Unions’ failure to represent their members’ interests and overzealous defense of unsustainable benefits has hamstrung the airline, manufacturing, and automotive industries, and their numbers are showing the effects of this poor leadership. The most recent prominent victims of union stubbornness were Hostess employees sent to the unemployment line by a Bakers’ Union (BCTGM) strike.
And many former union members are wiser than the declining unions. The Associated Press reports:
Don McGough lost his job as a union steelworker. He found a new position and a decade later, he voted no when the machinists’ union tried to organize workers at his company, JWF Industries, in Pennsylvania. “There are so many companies that just closed their doors because the union wouldn’t budge,” he says.
Unions hope that by expanding organizing efforts to new industries, they can reverse their decline.
While unions representing U.S. manufacturing might — auto and steel — have become smaller, the emphasis in recruiting new members has shifted to the service sector.

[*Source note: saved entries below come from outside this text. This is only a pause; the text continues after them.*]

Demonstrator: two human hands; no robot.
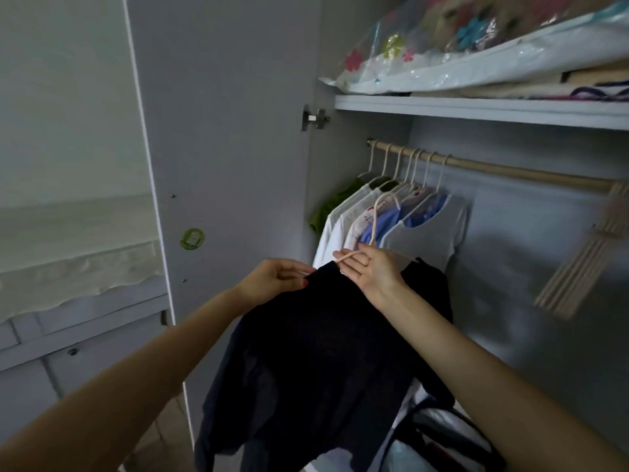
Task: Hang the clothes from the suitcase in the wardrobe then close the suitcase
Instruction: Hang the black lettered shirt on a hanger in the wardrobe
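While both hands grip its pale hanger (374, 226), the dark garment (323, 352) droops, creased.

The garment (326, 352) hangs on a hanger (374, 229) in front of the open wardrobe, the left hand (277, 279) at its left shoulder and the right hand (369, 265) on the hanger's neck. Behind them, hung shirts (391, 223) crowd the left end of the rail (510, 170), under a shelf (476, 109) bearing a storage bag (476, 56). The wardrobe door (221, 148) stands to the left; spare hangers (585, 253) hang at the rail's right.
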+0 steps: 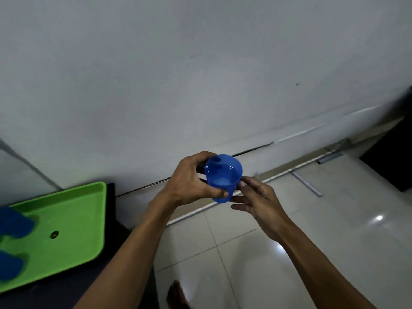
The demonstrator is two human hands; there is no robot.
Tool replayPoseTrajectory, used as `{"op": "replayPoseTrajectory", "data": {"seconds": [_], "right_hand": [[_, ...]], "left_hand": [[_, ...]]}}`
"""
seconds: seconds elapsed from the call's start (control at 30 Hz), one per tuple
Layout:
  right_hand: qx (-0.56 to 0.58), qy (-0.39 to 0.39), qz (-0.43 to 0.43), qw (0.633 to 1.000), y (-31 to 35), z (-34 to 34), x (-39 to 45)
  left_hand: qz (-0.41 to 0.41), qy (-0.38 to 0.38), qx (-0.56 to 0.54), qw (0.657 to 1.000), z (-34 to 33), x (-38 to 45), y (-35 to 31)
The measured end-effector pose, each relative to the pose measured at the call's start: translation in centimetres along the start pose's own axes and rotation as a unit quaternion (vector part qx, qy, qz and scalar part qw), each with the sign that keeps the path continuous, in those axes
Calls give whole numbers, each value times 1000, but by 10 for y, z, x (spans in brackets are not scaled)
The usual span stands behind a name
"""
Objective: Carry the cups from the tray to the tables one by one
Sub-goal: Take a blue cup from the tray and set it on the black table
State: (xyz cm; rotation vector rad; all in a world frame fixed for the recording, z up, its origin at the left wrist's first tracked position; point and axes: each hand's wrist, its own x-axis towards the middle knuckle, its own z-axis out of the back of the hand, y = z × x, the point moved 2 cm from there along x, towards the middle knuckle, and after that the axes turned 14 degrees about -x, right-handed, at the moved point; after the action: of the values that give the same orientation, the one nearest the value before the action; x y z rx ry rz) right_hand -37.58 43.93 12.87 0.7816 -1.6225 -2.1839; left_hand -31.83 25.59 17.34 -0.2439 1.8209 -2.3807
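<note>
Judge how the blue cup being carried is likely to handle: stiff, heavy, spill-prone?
The blue cup looks like thin plastic, so probably light and slightly squeezable. It seems to hold clear liquid, so tilting may spill. The left hand wraps it; the right hand steadies its base.

Cup (pixel 223 177) is plain blue, tray (pixel 73 210) bright green, desk (pixel 111 219) looks black I think, floor tiles (pixel 289 219) glossy white.
</note>
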Motion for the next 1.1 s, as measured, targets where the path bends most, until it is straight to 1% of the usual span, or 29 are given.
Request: {"op": "replayPoseTrajectory", "data": {"seconds": [0.27,0.57,0.77,1.1], "right_hand": [[10,-128,-6,992,-33,120,-64],[32,-250,-19,968,-64,229,-114],[48,-311,-44,948,-84,293,-114],[66,-382,-65,920,-111,430,-69]], "left_hand": [[-39,101,-17,994,-134,32,-36],[-80,219,-27,972,-266,75,-74],[-102,276,-23,955,-339,122,-87],[-130,349,-33,928,-466,241,-107]]}}
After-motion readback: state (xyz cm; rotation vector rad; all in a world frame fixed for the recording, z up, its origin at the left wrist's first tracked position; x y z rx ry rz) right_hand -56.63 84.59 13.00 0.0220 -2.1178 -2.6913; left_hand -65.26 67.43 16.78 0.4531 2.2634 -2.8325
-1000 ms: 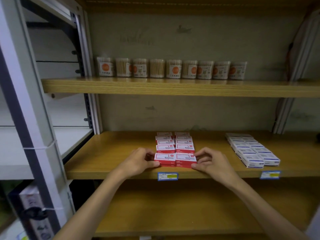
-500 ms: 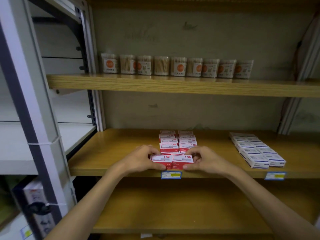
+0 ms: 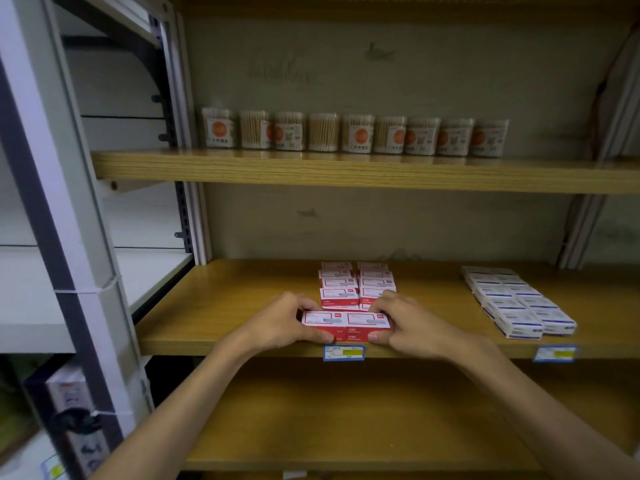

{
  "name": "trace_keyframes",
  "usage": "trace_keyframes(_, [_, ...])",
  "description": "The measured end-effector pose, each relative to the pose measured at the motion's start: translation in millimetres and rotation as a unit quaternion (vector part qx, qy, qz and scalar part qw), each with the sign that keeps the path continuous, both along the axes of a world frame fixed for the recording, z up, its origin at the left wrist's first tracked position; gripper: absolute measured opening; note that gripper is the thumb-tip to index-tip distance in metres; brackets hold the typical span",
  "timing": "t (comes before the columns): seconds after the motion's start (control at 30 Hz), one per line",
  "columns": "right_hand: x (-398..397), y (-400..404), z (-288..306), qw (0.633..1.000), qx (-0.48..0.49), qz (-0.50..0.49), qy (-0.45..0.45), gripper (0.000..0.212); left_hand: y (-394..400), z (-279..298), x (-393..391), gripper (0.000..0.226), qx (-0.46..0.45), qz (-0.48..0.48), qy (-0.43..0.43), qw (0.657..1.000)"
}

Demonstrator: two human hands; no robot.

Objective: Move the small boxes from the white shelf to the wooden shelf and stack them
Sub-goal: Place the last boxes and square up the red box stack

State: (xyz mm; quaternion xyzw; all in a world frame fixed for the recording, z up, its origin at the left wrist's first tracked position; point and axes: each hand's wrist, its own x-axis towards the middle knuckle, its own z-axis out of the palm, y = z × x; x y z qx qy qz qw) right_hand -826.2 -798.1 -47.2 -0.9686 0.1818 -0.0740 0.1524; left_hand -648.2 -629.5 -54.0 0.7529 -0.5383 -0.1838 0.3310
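Front pair of small red-and-white boxes [image 3: 345, 326], set side by side at the front edge of the middle board of the wooden shelf [image 3: 242, 306], directly above a blue-and-yellow price label [image 3: 344, 353]. The left hand [image 3: 284, 322] grasps the left end of the pair, thumb along the red front face and fingers curled over the top rear edge. The right hand [image 3: 407, 323] grasps the right end in mirror fashion, thumb at the lower front corner and fingers over the back. Whether the pair rests on the board or sits on a further layer of boxes cannot be told from this angle.

Behind the hands, more red-and-white boxes [image 3: 356, 284] run in two touching columns toward the back panel; the nearest of these are partly hidden by the fingers. To the right on the same board, well apart from the red boxes, lie white-and-blue boxes [image 3: 516, 304] in two slanting rows, with a second price label [image 3: 555, 353] on the board edge below them.

On the board above stands a row of clear tubs of cotton swabs [image 3: 356, 134], most with orange round labels. To the left, beyond a grey upright [image 3: 69, 220], is the white shelf [image 3: 41, 296].
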Motion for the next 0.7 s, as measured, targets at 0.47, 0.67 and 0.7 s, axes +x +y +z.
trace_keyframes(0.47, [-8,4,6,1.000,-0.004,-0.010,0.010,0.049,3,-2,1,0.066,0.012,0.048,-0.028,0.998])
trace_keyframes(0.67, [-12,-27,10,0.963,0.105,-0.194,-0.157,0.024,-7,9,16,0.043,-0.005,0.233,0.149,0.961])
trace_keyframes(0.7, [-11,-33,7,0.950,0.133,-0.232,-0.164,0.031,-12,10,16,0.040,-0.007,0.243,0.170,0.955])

The Service Employees International Union, which represents nurses and lower-wage service employees including janitors, security, hospital, home health and child care workers, has doubled in size since 1996, to 2.1 million workers. It says it has added 50,000 workers annually in the last decade.
But unless unions change their ways, such moves might only lead the new industries to follow the traditional unionized industries into bankruptcy court. Instead of clinging to the same old adversarial model on new turf, they should endorse the accountability reform proposals endorsed by 80 percent of union households contained in the Employee Rights Act. Only by reforming themselves and acting in the interests of their members can unions reassert their relevancy.